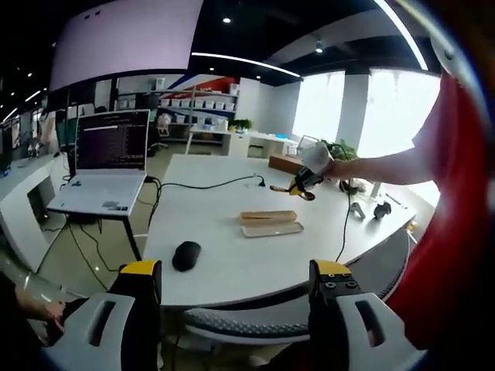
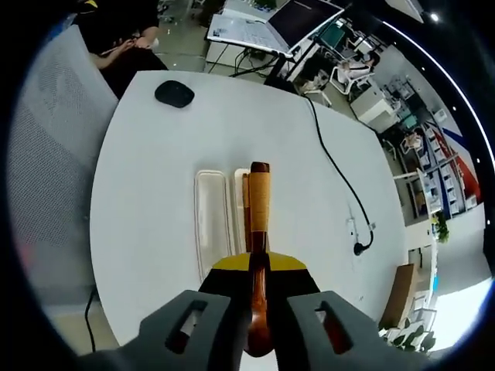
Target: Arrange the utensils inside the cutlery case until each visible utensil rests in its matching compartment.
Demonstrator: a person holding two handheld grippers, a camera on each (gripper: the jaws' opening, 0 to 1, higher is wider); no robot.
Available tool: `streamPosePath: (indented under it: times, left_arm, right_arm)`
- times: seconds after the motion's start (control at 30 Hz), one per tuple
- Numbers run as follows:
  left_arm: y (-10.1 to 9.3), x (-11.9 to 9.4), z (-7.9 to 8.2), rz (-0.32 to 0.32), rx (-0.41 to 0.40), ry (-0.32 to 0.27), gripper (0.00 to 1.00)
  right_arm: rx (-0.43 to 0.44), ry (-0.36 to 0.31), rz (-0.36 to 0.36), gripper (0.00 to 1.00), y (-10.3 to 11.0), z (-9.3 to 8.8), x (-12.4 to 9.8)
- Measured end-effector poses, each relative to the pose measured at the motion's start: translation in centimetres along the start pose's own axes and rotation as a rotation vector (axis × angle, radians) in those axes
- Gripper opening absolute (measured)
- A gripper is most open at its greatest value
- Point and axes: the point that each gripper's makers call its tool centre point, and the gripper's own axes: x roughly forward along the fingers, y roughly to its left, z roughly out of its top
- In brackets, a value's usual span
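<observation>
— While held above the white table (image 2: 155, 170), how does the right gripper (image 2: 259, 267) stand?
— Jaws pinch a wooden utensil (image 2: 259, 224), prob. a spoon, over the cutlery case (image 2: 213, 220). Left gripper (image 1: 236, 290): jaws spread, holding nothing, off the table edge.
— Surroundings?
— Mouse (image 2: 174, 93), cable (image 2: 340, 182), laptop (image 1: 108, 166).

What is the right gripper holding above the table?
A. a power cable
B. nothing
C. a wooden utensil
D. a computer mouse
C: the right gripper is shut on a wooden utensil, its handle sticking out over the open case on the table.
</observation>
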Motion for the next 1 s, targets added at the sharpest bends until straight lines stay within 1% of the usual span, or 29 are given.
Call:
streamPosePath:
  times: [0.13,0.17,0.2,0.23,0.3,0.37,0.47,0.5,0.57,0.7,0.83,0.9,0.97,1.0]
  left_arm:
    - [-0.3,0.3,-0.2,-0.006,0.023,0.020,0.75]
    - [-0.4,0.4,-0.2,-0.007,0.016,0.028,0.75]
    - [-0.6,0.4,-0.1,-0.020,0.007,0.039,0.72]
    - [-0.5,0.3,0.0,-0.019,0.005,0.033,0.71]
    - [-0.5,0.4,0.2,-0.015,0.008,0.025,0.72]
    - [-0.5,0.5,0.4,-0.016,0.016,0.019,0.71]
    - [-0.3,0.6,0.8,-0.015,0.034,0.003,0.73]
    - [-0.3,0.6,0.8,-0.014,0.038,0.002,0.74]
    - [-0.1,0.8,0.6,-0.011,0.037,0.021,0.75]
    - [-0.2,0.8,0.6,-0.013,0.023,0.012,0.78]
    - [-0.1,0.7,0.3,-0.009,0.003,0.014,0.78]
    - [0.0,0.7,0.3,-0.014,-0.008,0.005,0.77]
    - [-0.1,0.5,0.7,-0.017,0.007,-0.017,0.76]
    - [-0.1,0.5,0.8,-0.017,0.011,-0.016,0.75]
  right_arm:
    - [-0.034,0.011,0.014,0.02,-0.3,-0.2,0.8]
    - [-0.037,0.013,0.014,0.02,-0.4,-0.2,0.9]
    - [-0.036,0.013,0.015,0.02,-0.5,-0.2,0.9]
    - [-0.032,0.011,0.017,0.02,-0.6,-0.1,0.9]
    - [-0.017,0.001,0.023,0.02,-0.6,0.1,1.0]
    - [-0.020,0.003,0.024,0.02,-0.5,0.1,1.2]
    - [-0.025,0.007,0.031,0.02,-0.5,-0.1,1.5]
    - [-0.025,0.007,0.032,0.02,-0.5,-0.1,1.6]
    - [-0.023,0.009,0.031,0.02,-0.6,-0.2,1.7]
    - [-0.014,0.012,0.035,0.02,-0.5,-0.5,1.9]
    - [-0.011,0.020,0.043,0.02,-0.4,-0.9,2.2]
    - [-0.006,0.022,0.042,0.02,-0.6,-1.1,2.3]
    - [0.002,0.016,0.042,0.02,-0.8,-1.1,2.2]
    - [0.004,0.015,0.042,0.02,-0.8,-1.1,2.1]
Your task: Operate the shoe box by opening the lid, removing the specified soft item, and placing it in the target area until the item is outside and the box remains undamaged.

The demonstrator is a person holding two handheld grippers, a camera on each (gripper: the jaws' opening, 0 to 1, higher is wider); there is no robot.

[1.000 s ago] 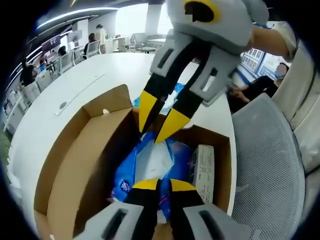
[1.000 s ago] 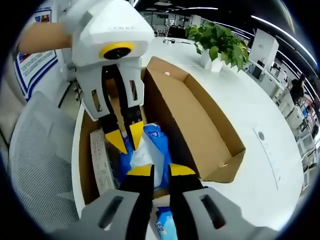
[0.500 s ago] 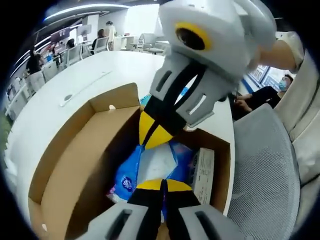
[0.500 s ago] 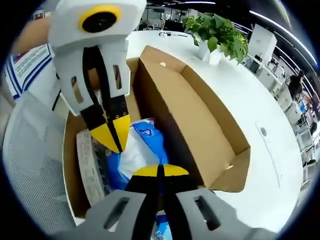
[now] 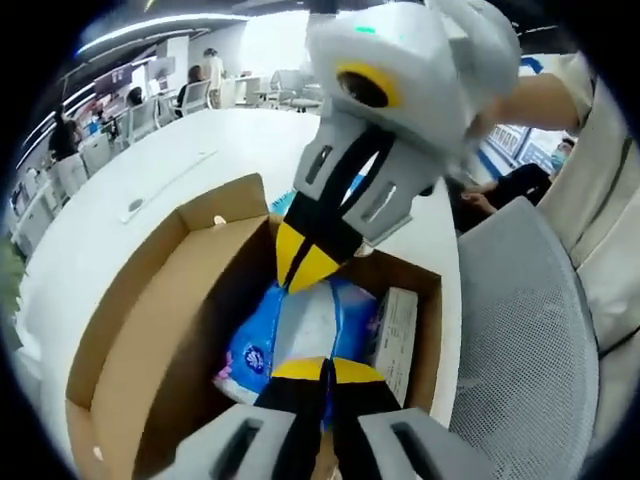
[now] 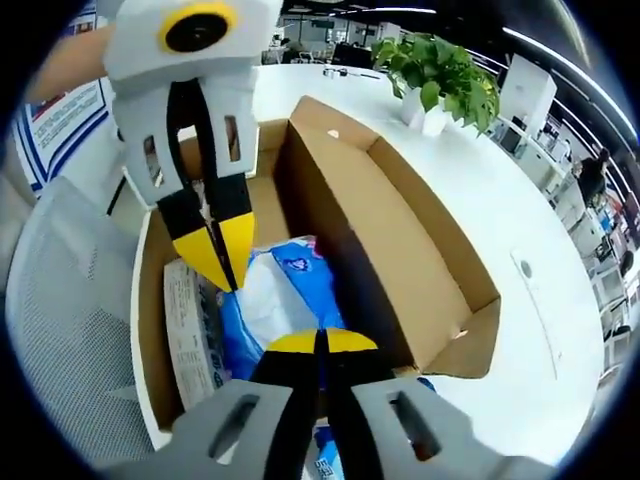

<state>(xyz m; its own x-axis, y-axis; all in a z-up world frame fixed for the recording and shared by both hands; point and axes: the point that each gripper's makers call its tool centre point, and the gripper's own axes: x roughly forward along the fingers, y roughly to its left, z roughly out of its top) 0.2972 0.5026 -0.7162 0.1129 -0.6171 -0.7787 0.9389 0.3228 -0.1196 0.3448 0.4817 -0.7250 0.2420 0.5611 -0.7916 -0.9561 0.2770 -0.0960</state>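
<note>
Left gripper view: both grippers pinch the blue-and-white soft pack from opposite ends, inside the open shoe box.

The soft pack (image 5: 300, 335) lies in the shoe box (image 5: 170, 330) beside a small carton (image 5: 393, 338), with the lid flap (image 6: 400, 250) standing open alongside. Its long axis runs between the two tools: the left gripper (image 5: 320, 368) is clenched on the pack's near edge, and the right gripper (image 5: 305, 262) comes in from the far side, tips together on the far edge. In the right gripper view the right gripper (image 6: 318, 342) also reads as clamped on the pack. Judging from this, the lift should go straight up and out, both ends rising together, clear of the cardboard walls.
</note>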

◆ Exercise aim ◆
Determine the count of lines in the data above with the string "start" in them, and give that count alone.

◆ Written solution ◆
2